Für den Schutz vor Repressalien ist grundsätzlich der begründete Verdacht für einen Verstoß hinreichend, eindeutige Beweise sind nicht notwendig. Die Richtlinie beinhaltet eine umfassende Liste verpönter Repressalien (Art 19). Diese Liste reicht von Suspendierung, Kündigung oder vergleichbaren Maßnahmen über Versagung der Teilnahme an Weiterbildungsmaßnahmen, Einschüchterung, Mobbing bis hin zu Nichtverlängerung oder vorzeitige Beendigung eines befristeten Arbeitsvertrags. Die Richtlinie sieht in diesem Zusammenhang für Hinweisgeber in allfälligen gerichtlichen oder behördlichen Verfahren eine Beweislastumkehr vor. Demnach wird vermutet, dass Benachteiligungen, die der Hinweisgeber nach einer Meldung erfährt, als Repressalie im Sinne der Richtlinie zu sehen ist (Art 21 Abs 5). Zudem sieht die Richtlinie vor, dass Hinweisgeber für eine Meldung nicht gerichtlich haftbar gemacht werden können, sofern sie hinreichenden Grund zu der Annahme hatten, dass die Meldung oder Offenlegung notwendig war, um einen Verstoß gemäß dieser Richtlinie aufzudecken. Selbstverständlich genießt der Hinweisgeber keinen Schutz bei vorsätzlichen Falschmeldungen.
FAZIT
• Die Richtlinie wurde in Österreich noch nicht umgesetzt.

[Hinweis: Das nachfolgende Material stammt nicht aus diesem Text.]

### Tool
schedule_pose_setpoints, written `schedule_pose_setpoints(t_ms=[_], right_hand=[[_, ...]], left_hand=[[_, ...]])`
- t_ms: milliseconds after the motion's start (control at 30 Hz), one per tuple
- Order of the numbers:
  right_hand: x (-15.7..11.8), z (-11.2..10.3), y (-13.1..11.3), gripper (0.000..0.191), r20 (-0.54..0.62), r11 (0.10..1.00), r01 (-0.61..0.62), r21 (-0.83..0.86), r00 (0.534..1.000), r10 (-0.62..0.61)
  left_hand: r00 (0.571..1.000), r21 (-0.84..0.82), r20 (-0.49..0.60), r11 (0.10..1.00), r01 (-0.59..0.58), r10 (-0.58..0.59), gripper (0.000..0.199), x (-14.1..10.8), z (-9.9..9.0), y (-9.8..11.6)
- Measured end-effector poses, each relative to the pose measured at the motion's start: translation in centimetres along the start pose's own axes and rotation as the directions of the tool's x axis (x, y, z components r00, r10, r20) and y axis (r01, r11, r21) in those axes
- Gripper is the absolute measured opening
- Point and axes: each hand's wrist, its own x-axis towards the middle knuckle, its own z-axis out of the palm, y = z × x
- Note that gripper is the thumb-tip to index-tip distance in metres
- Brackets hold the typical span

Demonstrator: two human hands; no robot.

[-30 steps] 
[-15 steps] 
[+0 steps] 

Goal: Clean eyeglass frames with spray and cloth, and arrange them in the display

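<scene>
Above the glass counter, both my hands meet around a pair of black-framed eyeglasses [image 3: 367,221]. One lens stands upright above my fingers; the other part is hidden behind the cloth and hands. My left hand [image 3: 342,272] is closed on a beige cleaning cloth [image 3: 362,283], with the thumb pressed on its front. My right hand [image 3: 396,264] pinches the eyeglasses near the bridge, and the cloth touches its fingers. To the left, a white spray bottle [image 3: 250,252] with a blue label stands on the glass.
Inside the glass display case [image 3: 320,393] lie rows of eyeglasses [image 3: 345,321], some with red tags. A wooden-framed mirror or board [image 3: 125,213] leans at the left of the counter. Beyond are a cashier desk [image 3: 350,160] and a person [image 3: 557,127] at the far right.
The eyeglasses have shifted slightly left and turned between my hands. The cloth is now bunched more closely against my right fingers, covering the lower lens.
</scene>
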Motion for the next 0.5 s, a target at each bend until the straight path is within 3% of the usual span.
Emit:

• Künftig werden aber auch juristische Personen des privaten Sektors ab 50 Arbeitnehmern ein internes Hinweisgebersystem einzurichten haben. Eine Auslagerung des internen Meldesystems an unabhängige Dienstleister ist möglich und abhängig von der Unternehmensstruktur auch ratsam.
• Der Hinweisgeber soll primär die internen Meldekanäle nutzen. Unternehmen haben ein großes Interesse, diese attraktiv zu gestalten, um ein Ausweichen auf externe Kanäle (Behörden) oder gar die Öffentlichkeit zu verhindern.
• Die Hinweisgeber genießen bei begründeten Meldungen von Verstößen gegen Unionsrecht einen Schutz vor Repressalien und gerichtlicher Haftung.